> [What to do]: Up to and including the line with "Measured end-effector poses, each", please reproduce the lines below exactly, beginning with the first.

★ ★ ★ ★ ★ ★ ★

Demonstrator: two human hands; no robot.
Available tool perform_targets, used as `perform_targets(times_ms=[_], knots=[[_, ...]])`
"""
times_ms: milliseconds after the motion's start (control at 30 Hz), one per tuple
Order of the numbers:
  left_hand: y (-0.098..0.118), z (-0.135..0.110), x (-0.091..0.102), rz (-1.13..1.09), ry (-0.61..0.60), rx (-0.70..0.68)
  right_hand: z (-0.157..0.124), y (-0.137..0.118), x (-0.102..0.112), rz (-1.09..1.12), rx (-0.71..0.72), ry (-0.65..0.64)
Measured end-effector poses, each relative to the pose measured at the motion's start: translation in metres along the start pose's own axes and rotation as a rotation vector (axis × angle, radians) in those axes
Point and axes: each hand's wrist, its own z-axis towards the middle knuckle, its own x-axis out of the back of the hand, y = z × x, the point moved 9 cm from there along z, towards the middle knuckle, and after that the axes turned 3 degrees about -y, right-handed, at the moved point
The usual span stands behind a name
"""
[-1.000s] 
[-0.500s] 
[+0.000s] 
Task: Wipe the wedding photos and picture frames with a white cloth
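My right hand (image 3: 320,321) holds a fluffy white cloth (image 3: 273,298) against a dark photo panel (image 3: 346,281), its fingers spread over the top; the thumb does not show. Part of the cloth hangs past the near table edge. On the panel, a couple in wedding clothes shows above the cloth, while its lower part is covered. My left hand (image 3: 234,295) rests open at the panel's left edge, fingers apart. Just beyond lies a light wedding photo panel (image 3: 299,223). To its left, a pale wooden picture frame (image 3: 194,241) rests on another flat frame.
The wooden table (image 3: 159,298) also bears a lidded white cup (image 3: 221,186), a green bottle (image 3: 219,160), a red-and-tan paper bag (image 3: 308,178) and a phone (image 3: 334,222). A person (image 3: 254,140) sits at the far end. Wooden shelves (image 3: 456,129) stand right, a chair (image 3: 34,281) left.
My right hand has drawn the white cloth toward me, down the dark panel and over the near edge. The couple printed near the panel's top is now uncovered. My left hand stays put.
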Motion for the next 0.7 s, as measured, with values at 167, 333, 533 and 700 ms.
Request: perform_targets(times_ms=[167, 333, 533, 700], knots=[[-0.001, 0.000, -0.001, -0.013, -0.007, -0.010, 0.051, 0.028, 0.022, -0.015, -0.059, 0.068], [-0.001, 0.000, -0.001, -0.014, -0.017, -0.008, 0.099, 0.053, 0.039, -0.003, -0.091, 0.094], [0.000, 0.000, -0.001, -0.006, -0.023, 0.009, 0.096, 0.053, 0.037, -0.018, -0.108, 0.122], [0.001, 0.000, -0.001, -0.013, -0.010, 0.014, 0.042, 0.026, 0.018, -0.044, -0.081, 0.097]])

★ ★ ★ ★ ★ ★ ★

> [Worked solution]:
Demonstrator: two human hands; no robot.
Available tool perform_targets, used as `perform_targets(times_ms=[_], knots=[[_, ...]])`
"""
times_ms: milliseconds after the motion's start (control at 30 Hz), one per tuple
Order of the numbers:
  left_hand: y (-0.098..0.118), z (-0.135..0.110), x (-0.091..0.102), rz (-1.13..1.09), ry (-0.61..0.60), rx (-0.70..0.68)
  right_hand: z (-0.157..0.124), y (-0.137..0.118), x (-0.102..0.112), rz (-1.09..1.12), rx (-0.71..0.72), ry (-0.65..0.64)
Measured end-effector poses, each relative to the pose measured at the motion's start: translation in metres along the start pose's own axes and rotation as a rotation vector (axis × angle, radians) in those axes

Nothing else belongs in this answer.